The drops can be traced to a performance bottleneck on the F5 VM’s uplink NetWorld TX thread, which exhibit 100% utilization, indicating that the guest OS is unable to hand packets to the virtual NIC quickly enough.

The root cause is the result of packet loss inside the F5 VE due to NetWorld TX thread saturation which can be observed on the ESXi host.

Detailed Cause Breakdown

  1. Packet captures show missing packets inside the F5 VM

    • Downlink switchport capture (ingress to F5) received all returning packets.

    • Uplink switchport capture (egress from F5 to upstream network) showed missing packets.

    • Meaning: packets entered the F5 but never left, confirming internal drops.

  2. Retransmissions and duplicate ACKs

    • Multiple layers of the datapath show classic TCP loss patterns.

    • These are a symptom, but not the root cause.

  3. ESXi net-stats show TX thread saturation

    • The command used to pull the relevant CPU usage for vCPUs, Pollworlds, and Networlds: net-stats -A -t WwQqihVvh -i 10 > /tmp/netstats.txt

    • The TX NetWorld thread for the F5 VE uplink NIC may be at or around 100%.

    • A vNIC with only one TX context (ctxPerDev=1) cannot scale with higher packet rates.

  4. Insufficient parallelization inside the F5 VE vNIC

    • With ctxPerDev=1, the F5 VE uses a single TX queue/thread.

    • Under moderate-to-heavy traffic, this results in:

      • vNIC bottleneck

      • Dropped packets

      • TCP retransmissions

      • Latency spikes

  5. F5 documentation confirms multi-queue is required for high PPS workloads

    • F5 VE tuning guides recommend increasing ctxPerDev to 2 or 3 for better scaling on ESXi.

  6. Once ctxPerDev was increased to 3, additional TX threads became available, distributing the flow load across multiple queues.

Resolution

Increasing the TX queue depth and enabling multiple TX contexts resolved the packet loss entirely.

Resolution Steps

  1. Power off the F5 VE (required to alter VMX network parameters).

  2. Navigate to the VM’s .vmx configuration or equivalent vSphere advanced vNIC settings.

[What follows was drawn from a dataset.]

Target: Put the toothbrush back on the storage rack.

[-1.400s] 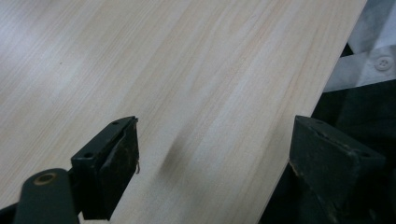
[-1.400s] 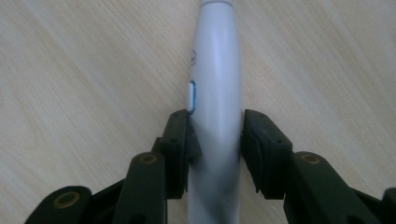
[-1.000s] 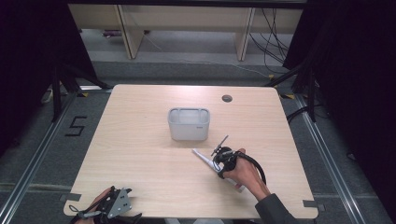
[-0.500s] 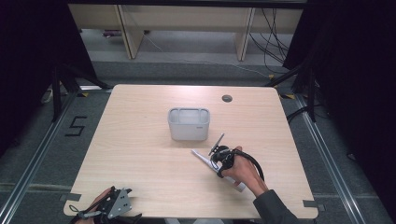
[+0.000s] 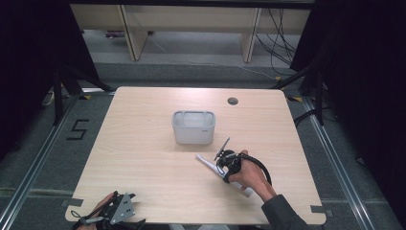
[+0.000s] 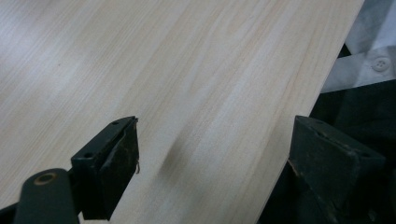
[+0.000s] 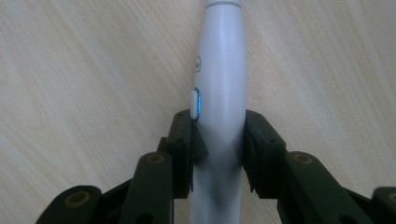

  3. Update the network tuning parameter:
    From:

    ethernetX.ctxPerDev = "1"

    To:

    ethernetX.ctxPerDev = "3"
  4. Verify ethernetX.pnicFeatures="4" and ethernetX.udpRSS="1" were in place (these settings improve RSS and multiqueue behavior for F5 VEs).

  5. Power the F5 VE back on.

  6. Re-test using packet captures, application testing, and ESXi net-stats.

Outcome

  • TX NetWorld utilization drops sharply as load spreads across the additional TX threads.

  • Packet loss ceases on the F5 uplink.

  • Retransmissions and duplicate ACKs disappear.

  • Application latency and timeouts fully resolve.

  • The issue remains permanently resolved under typical production traffic load.